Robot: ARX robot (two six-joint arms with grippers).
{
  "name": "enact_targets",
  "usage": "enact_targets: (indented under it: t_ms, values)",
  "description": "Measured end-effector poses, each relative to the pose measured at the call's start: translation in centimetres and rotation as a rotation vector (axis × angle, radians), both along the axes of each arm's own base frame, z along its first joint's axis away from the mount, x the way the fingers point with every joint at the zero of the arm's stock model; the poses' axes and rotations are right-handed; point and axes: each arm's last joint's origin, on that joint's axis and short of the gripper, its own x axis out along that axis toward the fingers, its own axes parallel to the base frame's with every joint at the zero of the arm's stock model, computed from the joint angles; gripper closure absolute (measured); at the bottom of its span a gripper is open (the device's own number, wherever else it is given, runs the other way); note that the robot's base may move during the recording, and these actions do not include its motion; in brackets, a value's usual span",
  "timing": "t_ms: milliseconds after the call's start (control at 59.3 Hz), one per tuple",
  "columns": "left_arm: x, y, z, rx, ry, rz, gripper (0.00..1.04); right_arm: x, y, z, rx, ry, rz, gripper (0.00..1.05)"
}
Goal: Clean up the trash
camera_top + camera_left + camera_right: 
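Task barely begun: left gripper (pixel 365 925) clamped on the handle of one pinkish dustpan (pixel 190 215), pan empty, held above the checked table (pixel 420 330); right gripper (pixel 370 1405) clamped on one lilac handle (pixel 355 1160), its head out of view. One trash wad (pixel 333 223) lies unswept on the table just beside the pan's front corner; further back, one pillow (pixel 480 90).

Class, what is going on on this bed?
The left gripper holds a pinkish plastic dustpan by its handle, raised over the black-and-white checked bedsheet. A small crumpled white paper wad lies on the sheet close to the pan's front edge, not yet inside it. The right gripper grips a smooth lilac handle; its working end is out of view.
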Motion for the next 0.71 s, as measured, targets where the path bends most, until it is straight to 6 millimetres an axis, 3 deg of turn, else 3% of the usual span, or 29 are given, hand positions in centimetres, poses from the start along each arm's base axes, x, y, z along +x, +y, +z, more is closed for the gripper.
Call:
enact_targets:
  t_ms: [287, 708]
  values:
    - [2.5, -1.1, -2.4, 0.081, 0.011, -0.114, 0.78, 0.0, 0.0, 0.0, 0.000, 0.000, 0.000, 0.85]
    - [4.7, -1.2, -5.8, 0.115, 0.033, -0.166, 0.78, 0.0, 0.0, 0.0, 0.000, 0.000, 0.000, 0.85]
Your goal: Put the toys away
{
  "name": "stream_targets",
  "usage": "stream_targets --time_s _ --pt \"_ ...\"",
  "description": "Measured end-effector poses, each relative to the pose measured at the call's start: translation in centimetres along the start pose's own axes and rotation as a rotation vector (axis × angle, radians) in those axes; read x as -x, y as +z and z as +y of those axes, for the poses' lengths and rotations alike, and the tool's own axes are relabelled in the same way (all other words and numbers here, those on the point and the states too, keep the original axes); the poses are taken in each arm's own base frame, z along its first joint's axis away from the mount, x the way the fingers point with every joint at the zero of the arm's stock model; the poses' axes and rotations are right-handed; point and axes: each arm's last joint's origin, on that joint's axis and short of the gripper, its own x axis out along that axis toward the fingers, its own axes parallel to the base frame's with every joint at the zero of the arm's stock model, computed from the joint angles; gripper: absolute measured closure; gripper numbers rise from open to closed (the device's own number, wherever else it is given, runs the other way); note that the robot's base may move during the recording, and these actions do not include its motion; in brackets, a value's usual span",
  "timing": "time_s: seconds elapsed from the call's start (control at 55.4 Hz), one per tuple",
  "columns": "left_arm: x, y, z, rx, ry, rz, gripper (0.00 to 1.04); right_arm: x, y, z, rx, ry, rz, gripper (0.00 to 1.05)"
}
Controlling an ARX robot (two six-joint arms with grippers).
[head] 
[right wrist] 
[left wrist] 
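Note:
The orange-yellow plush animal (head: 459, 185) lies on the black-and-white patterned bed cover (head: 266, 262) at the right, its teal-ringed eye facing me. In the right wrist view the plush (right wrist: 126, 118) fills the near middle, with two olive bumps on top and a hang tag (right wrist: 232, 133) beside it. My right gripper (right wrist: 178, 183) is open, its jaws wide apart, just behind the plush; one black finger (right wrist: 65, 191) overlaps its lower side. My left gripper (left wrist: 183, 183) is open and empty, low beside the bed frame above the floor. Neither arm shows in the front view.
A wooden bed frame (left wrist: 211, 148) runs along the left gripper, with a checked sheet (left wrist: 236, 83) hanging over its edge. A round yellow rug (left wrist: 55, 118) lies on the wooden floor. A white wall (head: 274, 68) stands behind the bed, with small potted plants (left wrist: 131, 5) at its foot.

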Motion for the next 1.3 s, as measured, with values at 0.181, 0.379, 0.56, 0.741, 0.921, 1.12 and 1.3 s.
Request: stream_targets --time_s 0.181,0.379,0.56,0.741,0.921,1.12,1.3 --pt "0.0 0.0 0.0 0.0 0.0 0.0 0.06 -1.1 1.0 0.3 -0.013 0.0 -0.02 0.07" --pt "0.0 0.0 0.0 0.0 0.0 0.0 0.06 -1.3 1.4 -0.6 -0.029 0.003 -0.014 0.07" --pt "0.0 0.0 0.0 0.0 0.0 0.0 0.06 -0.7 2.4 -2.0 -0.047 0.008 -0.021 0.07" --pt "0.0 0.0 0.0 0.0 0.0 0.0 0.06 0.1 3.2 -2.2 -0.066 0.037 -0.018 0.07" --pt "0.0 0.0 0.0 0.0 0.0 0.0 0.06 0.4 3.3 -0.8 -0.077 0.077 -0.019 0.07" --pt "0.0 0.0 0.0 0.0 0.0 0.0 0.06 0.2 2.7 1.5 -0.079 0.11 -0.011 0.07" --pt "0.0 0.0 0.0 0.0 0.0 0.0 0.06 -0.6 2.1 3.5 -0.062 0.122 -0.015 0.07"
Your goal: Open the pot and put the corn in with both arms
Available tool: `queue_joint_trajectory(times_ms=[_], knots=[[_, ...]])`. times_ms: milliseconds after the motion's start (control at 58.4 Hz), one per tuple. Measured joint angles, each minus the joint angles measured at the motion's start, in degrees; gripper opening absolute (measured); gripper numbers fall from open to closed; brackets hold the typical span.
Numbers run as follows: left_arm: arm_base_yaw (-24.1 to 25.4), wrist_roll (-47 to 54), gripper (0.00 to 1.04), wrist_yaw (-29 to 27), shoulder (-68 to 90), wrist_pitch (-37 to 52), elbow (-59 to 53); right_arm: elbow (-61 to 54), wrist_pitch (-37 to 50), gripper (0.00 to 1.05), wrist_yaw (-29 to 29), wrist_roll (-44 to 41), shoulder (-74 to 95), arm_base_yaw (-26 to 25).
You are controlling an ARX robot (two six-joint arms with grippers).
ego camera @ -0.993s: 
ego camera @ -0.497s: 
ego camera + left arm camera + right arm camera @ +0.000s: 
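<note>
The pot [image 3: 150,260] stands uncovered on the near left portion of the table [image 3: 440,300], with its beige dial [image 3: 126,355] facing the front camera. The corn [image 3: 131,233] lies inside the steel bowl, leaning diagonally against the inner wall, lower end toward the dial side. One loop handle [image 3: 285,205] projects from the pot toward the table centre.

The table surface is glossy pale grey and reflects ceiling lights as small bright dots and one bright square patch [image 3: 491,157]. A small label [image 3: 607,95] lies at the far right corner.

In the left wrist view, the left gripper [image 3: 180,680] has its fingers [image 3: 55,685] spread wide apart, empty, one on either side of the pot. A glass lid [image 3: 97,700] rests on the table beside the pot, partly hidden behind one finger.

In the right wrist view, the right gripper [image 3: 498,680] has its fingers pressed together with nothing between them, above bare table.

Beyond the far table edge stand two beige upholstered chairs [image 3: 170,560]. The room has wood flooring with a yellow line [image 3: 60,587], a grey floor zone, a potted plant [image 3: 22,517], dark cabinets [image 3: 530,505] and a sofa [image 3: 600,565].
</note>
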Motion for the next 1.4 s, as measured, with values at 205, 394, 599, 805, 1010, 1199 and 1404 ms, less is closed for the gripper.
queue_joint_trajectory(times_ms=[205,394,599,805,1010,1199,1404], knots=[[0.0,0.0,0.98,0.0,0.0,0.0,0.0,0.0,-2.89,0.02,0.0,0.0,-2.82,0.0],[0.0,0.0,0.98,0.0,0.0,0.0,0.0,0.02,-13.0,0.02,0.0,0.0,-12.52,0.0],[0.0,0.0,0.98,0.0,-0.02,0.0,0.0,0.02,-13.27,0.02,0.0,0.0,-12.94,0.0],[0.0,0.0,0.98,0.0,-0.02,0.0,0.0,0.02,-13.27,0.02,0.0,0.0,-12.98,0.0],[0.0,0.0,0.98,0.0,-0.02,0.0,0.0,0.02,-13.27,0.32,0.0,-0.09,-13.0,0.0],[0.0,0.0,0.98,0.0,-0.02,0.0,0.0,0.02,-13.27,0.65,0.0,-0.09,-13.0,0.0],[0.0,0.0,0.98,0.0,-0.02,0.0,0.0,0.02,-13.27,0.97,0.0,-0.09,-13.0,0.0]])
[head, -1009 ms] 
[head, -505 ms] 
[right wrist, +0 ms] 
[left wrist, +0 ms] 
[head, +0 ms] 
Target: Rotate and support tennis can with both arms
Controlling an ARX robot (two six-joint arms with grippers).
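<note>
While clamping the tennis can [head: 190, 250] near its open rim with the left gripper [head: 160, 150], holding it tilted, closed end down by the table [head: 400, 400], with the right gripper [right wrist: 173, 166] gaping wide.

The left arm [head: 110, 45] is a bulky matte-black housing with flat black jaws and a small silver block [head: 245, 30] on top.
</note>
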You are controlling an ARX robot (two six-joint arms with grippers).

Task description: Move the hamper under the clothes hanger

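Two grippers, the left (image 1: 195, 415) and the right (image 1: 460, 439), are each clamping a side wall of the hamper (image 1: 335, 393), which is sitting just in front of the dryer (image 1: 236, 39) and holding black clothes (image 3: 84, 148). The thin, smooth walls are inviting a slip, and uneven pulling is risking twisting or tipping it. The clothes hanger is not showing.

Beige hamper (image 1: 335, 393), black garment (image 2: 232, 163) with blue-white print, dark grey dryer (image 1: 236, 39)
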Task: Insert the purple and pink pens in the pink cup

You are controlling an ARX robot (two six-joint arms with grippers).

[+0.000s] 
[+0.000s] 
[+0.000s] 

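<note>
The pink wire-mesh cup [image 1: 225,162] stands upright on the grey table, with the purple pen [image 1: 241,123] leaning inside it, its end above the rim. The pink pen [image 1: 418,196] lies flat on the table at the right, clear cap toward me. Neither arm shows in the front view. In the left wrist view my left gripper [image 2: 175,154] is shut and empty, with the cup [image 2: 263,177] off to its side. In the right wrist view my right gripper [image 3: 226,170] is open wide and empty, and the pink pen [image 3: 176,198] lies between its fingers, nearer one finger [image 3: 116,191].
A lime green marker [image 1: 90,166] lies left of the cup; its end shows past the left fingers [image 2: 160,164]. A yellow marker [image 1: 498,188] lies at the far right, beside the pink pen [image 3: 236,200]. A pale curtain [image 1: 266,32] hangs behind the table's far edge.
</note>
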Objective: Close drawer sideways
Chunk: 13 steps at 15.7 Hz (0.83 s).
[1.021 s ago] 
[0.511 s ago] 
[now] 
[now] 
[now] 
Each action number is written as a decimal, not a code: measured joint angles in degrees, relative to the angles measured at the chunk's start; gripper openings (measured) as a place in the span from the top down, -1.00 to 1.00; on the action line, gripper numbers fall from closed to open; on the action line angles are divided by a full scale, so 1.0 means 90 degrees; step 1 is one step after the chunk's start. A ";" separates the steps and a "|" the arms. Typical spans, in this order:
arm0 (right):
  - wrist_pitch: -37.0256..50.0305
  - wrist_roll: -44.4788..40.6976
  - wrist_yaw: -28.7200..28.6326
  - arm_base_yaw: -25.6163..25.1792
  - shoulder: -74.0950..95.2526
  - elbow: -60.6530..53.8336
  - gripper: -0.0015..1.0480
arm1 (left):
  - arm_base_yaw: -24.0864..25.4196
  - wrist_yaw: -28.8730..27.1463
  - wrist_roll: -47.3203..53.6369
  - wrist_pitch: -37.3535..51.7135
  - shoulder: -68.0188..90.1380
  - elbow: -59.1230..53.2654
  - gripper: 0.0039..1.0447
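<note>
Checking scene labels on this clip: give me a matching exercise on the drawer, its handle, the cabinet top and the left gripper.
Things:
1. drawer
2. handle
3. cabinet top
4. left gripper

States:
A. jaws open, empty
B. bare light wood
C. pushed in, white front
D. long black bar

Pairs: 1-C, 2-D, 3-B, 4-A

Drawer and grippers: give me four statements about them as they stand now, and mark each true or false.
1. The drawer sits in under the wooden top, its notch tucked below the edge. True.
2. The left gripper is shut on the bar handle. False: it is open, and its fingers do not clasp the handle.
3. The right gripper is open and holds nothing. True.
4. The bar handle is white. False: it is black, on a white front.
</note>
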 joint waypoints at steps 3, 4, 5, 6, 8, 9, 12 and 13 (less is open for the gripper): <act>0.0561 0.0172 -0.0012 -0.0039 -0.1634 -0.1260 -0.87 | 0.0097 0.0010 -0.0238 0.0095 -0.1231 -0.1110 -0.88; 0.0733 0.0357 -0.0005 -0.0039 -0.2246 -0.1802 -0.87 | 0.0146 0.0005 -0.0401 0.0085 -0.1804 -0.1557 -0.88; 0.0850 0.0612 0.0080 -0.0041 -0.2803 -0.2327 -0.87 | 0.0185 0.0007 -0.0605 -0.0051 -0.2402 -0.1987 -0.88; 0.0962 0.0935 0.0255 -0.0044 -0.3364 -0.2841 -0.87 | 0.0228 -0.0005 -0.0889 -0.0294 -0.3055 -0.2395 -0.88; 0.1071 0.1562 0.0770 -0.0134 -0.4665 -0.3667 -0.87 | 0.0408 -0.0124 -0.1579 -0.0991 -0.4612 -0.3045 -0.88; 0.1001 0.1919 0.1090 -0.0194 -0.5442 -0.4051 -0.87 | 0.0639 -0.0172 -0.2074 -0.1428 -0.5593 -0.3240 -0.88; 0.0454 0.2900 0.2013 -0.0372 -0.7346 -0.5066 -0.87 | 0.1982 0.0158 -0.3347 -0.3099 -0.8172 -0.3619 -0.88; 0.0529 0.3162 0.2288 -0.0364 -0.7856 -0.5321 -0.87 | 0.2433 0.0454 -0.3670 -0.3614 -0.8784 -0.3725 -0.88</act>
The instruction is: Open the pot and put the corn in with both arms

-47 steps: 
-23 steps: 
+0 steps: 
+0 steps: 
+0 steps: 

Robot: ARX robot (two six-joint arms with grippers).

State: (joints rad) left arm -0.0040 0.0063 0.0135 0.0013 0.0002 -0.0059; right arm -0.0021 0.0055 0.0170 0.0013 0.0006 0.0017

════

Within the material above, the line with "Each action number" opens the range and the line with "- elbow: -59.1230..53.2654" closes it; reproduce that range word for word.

Output:
Each action number is written as a decimal, not a code: measured joint angles in degrees, relative to the angles measured at the chunk's start; gripper openings (measured) as a place in the span from the top down, -1.00 to 1.00; on the action line, gripper numbers fall from closed to open; on the action line angles are divided by a full scale, so 1.0 means 90 degrees; step 1 is one step after the chunk's start. A ";" separates the steps and a "|" the arms. Typical spans, in this order:
arm0 (right):
  - wrist_pitch: -37.0256..50.0305
  - wrist_roll: -44.4788..40.6976
  - wrist_yaw: -28.7200..28.6326
  - arm_base_yaw: -25.6163..25.1792
  - shoulder: -74.0950..95.2526
  - elbow: -60.6530..53.8336
  - gripper: -0.0015..1.0480
arm1 (left):
  - arm_base_yaw: -24.0864..25.4196
  - wrist_yaw: -28.8730..27.1463
  - wrist_roll: -47.3203..53.6369
  - wrist_pitch: -37.3535..51.7135
  - shoulder: -68.0188..90.1380
  - elbow: -59.1230..53.2654

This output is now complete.